Exercise aim: Since only part of the material below is wanted, output exactly the lines from the one with "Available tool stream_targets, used" up to and including the one with "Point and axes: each".

Dataset section:
* * *
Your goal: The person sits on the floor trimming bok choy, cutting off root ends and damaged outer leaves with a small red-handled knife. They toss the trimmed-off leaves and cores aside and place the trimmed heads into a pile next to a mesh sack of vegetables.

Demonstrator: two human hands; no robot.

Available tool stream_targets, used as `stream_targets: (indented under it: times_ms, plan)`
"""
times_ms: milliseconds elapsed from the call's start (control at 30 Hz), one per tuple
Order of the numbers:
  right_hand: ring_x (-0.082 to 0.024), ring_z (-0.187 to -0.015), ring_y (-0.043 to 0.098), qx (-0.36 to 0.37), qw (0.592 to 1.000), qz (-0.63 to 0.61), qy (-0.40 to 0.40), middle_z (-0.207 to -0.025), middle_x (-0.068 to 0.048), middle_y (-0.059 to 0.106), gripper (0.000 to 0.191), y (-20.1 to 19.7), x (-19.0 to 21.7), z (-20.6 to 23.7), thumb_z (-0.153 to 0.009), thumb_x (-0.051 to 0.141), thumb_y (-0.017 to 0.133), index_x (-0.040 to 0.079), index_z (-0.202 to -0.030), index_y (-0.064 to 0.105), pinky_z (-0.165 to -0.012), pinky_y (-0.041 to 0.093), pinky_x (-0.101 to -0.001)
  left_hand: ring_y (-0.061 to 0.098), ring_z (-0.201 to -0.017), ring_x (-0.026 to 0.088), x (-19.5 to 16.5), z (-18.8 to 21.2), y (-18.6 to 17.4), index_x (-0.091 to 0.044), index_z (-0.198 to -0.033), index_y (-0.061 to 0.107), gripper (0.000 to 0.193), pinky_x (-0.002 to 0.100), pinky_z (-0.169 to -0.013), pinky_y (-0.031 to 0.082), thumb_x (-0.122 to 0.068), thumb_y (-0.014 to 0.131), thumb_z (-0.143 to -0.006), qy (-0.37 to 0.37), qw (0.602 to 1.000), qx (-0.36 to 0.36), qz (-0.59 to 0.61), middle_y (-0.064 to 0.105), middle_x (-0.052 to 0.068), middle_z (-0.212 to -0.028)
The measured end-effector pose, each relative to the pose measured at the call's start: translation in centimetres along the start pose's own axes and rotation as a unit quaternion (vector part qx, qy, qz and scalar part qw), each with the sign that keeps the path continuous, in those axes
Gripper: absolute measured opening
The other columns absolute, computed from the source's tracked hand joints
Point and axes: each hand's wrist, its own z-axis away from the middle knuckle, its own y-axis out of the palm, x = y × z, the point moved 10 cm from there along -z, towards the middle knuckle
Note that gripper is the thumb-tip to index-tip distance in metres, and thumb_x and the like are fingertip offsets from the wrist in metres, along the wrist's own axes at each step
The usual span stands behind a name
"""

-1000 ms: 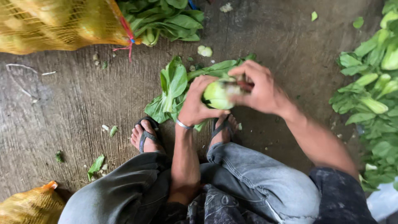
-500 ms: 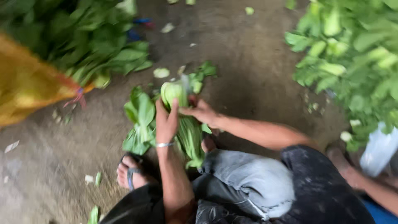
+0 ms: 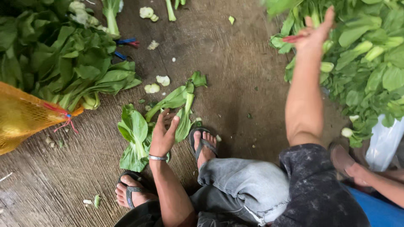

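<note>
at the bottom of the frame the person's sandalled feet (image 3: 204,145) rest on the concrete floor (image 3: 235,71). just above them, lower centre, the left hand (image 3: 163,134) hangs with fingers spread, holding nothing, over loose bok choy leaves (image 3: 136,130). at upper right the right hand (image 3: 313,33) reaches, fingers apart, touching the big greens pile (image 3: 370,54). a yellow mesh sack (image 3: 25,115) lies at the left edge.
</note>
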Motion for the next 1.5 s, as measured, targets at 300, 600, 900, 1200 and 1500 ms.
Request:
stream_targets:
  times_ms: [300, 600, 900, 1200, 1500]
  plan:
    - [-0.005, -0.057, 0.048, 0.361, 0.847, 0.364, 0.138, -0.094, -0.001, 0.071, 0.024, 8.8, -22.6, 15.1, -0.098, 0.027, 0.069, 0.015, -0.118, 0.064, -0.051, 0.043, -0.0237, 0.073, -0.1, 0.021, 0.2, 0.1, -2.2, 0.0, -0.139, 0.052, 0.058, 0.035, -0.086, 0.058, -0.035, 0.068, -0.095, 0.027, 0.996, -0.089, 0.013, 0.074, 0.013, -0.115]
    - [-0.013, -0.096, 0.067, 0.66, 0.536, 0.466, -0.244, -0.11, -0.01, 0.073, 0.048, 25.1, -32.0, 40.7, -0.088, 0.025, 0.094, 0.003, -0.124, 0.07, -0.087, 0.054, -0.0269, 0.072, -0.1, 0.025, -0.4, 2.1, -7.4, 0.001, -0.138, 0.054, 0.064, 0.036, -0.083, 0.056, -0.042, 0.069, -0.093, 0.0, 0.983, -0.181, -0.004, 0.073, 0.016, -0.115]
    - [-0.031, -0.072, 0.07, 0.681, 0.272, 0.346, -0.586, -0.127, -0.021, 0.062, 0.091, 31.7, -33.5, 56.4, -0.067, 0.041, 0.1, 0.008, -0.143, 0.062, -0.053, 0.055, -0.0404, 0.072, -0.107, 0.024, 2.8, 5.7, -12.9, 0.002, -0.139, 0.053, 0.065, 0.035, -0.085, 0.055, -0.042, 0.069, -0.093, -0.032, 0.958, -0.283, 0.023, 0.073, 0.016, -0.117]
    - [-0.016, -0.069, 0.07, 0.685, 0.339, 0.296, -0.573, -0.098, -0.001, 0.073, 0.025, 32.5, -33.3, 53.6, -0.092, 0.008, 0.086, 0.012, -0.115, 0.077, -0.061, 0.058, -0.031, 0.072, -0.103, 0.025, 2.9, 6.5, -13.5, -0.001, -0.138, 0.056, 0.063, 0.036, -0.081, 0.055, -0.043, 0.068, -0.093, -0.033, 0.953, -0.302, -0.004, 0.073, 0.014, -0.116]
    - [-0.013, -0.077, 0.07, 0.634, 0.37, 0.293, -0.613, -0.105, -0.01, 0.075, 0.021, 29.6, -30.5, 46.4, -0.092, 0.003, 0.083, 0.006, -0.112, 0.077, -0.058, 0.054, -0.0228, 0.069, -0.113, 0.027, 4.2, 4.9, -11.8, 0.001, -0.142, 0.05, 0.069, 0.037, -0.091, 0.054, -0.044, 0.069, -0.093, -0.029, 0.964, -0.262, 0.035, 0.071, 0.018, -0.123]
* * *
Exercise result:
Available tool stream_targets, used as `stream_targets: (indented under it: times_ms, plan)`
"""
times_ms: milliseconds elapsed from the call's start (control at 30 Hz), one per tuple
Order of the numbers:
  right_hand: ring_x (-0.082 to 0.024), ring_z (-0.187 to -0.015), ring_y (-0.043 to 0.098), qx (-0.36 to 0.37), qw (0.592 to 1.000), qz (-0.63 to 0.61), qy (-0.40 to 0.40), middle_z (-0.207 to -0.025), middle_x (-0.068 to 0.048), middle_y (-0.059 to 0.106), gripper (0.000 to 0.191), y (-20.1 to 19.7), x (-19.0 to 21.7), z (-20.6 to 23.7), thumb_z (-0.153 to 0.009), thumb_x (-0.051 to 0.141), thumb_y (-0.017 to 0.133), index_x (-0.040 to 0.079), index_z (-0.202 to -0.030), index_y (-0.064 to 0.105), pinky_z (-0.165 to -0.012), pinky_y (-0.041 to 0.093), pinky_x (-0.101 to -0.001)
  left_hand: ring_y (-0.061 to 0.098), ring_z (-0.201 to -0.017), ring_x (-0.026 to 0.088), x (-19.5 to 16.5), z (-18.8 to 21.2), y (-18.6 to 17.4), index_x (-0.091 to 0.044), index_z (-0.198 to -0.033), index_y (-0.061 to 0.107), gripper (0.000 to 0.193), pinky_x (-0.002 to 0.100), pinky_z (-0.169 to -0.013), pinky_y (-0.031 to 0.082), thumb_x (-0.122 to 0.068), thumb_y (-0.014 to 0.131), thumb_z (-0.143 to -0.006), qy (-0.37 to 0.37), qw (0.602 to 1.000), qx (-0.36 to 0.36), qz (-0.59 to 0.61), middle_y (-0.064 to 0.105), middle_x (-0.052 to 0.068), middle_z (-0.212 to -0.028)
The measured end-effector pose, each relative to the pose measured at the call's start: translation in centimetres along the start pose's own axes and rotation as a unit quaternion (vector part qx, qy, qz and scalar part qw), each with the sign that keeps the path continuous, in those axes
Gripper: absolute measured opening
The other columns absolute, computed from the source's tracked hand joints
Point and axes: each hand's wrist, its own z-axis away from the middle knuckle, its own y-axis out of the palm, x = y × z, the point moved 10 cm from there along -z, towards the middle knuckle

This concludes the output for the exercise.